Stir-Fry Hainanese Chicken

At home, we love our hainanese chicken. The simple yet heightened flavors of the onions, ginger and the chicken flavor are always welcome. I wanted to try something different this time and opted to make something like a hainanese chicken, but in stir fry form. So basically, the sauces are mixed with the chicken.

Hainanese chicken usually has two sauces. A ginger sesame oil one, and a soy sauce with chili and broth. These can be mixed together, or used only whichever you like. We like the ginger one so that’s what I added to our dish. I first sauteed the diced chicken in a hot pan. I then added the ginger and some of the spring onion, and a little broth and let this cook through. I added a bit of chili garlic for depth of flavor and that was it! I put this on a dish,topped it with sesame oil and more spring onion and ta-dah! Pretty. It came out pretty spicy from the ginger, but again, I have the lowest tolerance at home for spice, so my mom was exclaiming, oh, this is not too spicy at all (while I was breathing through my mouth and reaching for my water all the time). It turned out good.

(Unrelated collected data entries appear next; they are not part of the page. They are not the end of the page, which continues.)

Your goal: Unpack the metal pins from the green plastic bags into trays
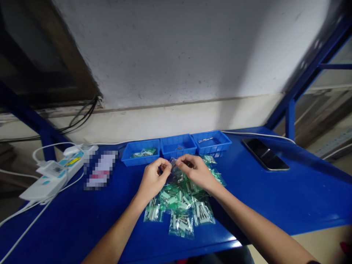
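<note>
Between both hands is a small clear plastic bag (173,161), pinched at its edges. My left hand (156,175) closes thumb and forefinger on its left side. From the other side my right hand (196,170) grips it with curled fingers; its contents are too small to make out. Beneath the hands lies a heap of clear and green-tinted packets (176,194) holding screws and pale plastic pieces. One packet (181,224) lies at the front of the heap. Part of the pile is hidden by my hands.
Behind the hands stand a left blue bin (126,157) with packets, a middle blue bin (178,140) with small items, and a right blue bin (217,146) with metal pins. A phone (265,154) lies right; a power strip (59,174) with cables lies left on the blue table (275,198).
</note>
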Motion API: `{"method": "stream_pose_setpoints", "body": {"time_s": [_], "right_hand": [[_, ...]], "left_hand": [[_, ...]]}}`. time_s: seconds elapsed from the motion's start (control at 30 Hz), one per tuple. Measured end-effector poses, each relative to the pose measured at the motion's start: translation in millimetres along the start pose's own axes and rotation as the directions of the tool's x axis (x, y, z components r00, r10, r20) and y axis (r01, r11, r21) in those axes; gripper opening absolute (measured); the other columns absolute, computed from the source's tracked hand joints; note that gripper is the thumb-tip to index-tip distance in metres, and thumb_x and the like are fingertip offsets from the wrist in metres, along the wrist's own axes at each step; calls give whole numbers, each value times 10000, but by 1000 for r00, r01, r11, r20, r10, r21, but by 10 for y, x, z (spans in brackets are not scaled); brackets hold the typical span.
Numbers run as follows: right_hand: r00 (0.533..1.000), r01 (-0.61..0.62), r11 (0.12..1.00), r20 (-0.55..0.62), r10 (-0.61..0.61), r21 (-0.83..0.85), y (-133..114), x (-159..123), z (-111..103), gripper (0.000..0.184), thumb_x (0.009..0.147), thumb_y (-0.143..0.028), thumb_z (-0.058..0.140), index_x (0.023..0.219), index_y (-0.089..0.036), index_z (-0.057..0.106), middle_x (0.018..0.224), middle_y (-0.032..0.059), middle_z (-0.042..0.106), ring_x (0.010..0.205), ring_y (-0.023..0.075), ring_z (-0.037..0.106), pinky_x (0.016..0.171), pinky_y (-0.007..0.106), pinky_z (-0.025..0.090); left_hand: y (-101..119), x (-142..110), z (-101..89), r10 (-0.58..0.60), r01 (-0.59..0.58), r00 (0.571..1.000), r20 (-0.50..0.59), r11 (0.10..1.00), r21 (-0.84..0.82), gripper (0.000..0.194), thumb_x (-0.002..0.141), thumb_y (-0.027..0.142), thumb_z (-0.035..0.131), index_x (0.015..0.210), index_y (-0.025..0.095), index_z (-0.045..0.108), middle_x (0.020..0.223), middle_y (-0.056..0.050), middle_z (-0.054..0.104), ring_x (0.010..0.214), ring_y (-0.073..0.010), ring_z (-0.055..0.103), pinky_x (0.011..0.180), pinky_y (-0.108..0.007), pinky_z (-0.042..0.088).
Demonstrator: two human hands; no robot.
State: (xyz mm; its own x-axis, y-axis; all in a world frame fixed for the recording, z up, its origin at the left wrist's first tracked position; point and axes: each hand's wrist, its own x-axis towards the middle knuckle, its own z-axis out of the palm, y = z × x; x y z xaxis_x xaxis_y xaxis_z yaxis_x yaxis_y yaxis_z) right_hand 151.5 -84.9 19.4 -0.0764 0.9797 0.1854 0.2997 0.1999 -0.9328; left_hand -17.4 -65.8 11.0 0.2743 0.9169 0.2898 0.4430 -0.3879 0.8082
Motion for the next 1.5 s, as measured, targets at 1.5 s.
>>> {"method": "stream_pose_setpoints", "body": {"time_s": [1.5], "right_hand": [[987, 71, 992, -153, -54, 106, 86, -41, 136, 82, 811, -272, 508, 843, -196, 508, 713, 4, 595, 646, 144, 568, 583, 257, 409]], "left_hand": [[-25, 36, 5, -156, 164, 986, 51, 924, -344, 214, 813, 368, 569, 944, 198, 571, 847, -19, 612, 800, -156, 571, 633, -230, 420]]}}
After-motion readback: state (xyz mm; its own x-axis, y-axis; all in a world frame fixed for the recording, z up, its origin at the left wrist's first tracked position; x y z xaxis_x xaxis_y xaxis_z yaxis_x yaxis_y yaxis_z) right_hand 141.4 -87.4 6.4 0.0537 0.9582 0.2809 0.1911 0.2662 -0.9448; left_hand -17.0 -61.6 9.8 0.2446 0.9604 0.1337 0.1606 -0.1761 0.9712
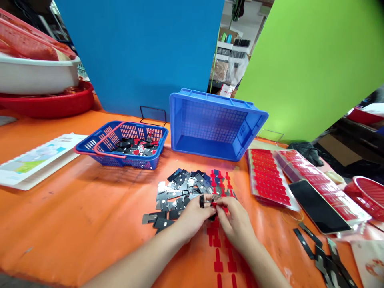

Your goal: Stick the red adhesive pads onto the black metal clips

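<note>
My left hand (pixel 192 218) and my right hand (pixel 235 224) meet at the middle of the orange table (pixel 75 216), fingertips pinched together on a small black piece with a red sticker (pixel 212 205). Just beyond them lies a pile of flat black and silver pieces (pixel 180 188), some bearing red stickers. Under my wrists sits a clear sheet of red stickers (pixel 220 250).
A small blue basket with red handles (pixel 120 146) holds finished pieces at the left. A big blue crate (pixel 216 124) lies tipped on its side behind. Red sticker sheets (pixel 270 180), a phone (pixel 318 206), loose black strips (pixel 324 256) and a red basket (pixel 367 196) lie right.
</note>
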Motion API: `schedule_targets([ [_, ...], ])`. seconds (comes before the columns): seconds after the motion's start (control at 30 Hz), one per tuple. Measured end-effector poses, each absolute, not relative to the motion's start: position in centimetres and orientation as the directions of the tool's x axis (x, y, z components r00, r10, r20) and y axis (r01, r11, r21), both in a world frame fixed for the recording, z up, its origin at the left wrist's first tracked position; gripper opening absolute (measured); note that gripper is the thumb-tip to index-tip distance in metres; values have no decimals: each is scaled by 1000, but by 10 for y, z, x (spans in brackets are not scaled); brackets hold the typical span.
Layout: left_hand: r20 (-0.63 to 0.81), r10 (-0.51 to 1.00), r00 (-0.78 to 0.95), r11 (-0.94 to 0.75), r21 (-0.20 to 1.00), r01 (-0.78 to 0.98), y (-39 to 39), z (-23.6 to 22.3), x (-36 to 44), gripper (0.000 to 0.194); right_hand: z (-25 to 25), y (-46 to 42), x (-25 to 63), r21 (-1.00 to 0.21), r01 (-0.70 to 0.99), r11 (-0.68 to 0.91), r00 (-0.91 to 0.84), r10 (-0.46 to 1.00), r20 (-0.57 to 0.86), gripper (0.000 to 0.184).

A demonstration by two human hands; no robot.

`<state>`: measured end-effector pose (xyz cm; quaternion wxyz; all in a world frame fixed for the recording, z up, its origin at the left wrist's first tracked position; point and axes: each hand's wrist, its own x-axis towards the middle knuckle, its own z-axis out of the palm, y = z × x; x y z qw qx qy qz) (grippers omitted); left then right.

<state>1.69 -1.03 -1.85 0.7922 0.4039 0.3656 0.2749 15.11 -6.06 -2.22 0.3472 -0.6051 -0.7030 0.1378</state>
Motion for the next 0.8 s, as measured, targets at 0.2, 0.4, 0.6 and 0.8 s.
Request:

I ended up making real hainanese a day later for me and ate. The flavors are similar, but the end product is totally different. And I am happy to always have these two in my recipe collection.

A lot of spicy ginger

Stir-Fry Hainanese Chicken Recipe

300 grams chicken breast, diced
about two thumbs of ginger, peeled and grated
spring oinion, about 10 stalks, chopped fine
chicken broth or water, about 1/2 cup
sesame oil to taste
salt to taste

In a hot pan, add in the chicken, season with salt, and stir fry quickly. Once it is mostly cooked, add in the ginger to let the flavors of the ginger roast a bit. Then add the white part of the spring onion, followed by the broth. Let the flavors come together and cook the chicken through. Allow most of the liquid to evaporate. Taste. Adjust salt as needed. Put in a platter and drizzle with sesame oil and the green part of the spring onion.